30. November 2006 von H. Wittmann



Um die Tragweite der Präsidentschaftswahlen in Frankreich besser zu verstehen, blättern wir mal in der Verfassung von 1958.

1962 gab es Verfassungsreform, bei der die Franzosen die Frage, ob der Präsident künftig vom Volk gewählt werden sollten, mehrheitlich mit ja beantworteten. Bis dahin wurde er von einem Wahlgremium gewählt, das unter anderm aus den Mitgliedern des Parlaments (Senat und Nationalversammlung) und der Bürgermeistern mit einer unterschiedlichen Anzahl von Ratsmitgliedern gemäß der Größe der Kommune, die sie vertraten, bestand.
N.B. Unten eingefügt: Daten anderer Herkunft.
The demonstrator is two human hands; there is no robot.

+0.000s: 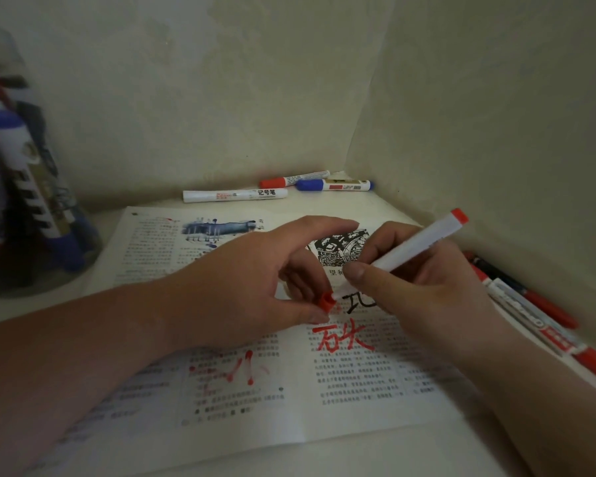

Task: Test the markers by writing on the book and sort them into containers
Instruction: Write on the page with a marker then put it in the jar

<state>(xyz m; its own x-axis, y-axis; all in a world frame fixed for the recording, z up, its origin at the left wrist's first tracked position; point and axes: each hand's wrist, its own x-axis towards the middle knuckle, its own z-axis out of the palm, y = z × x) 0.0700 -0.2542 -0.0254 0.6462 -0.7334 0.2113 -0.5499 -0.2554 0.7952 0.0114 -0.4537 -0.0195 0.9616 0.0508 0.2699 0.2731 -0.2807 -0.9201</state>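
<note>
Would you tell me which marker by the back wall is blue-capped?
The rightmost marker, blue at both ends; the red-capped marker and white marker lie left of it.

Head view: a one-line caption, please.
Left hand pinches red cap at tip of white marker gripped by right hand, over the scribbled book.
</note>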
De Gaulle wünschte die Wahl des Staatsoberhauptes durch das Volk, damit der Präsident, dessen Mandat sieben Jahre dauerte, sich von den Parteien deutlicher abheben könne und erinnerte damit wieder an seine Rede in Bayeux, wo er 1946 von einem Staatsoberhaupt gesprochen hatte, das über den Parteien steht. Tatsächlich verleiht die Wahl durch das Volk dem Präsidenten eine andere, umfassendere Legitimität als dies bei der Wahl durch ein vergleichsweise kleines Wahlgremium der Fall gewesen war.

Der Präsident ernennt den Premierminister und ernennt auf dessen Vorschlag die Regierungsmitglieder. Er kann diese nur entlassen, wenn der Premierminister dies vorschlägt. Den Premierminister kann er nur entlassen, wenn dieser den Rücktritt der Regierung einreicht. (Art. 8) – Alle Präsidenten haben ihn um einen solchen Schritt immer gebeten. Der Präsident hat den Vorsitz im Ministerrat. (Art. 9) Er verkündet die Gesetze und kann eine erneute Lesung verlangen. (Art. 10) Artikel 11 regelt sein Recht hinsichtlich einer Volksbefragung, die er einleiten kann, wenn es um die Organisation der öffentlichen Gewalten, Reformen der Wirtschafts- oder Sozialpolitik geht. Der Präsident kann, nach Konsultation des Premierminsiters und der Präsidenten der beiden Kammern die Nationalversammlung auflösen. Er ist der Oberbefehlshaber der Streitkräfte (Art. 15), und er kann unter bestimmten Umständen, wenn die Integrität des Territoriums bedroht und die öffentlichen Gewalten in ihrer Funktionen behindert werden, die durch die Umstände geforderten „Maßnahmen“ ergerifen. Das können Notstandsgesetze sein. Wird dieser Artikel angewendet, tritt das Parlament zusammen und kann während dieser Zeit nicht aufgelöst werden.

Seit der Volksfragung von 2000 wird die Dauer seines Mandat auf 5 Jahre reduziert.

> La Constitution de la Ve République (1958) Zweisprachig, auf dem Server des juristischen Seminars der Universität Saarbrück.

Es lohnt sich, die Präsidentschaftswahlen im Unterricht, zumal wenn in Geschichte gerade die Weimarer Republik behandelt wird, zum Anlaß zu nehmen, die Weimarer Verfassung und die der V. Republik (1958) miteinder zu vergleichen: Beide zählen wie > neigeblanche hier schrieb, zu den „régimes semiprésidentiels“, in denen der Präsident mit einer Regierung auskommen muß, die die gleiche Legitimierung durch das Volk hat wie er.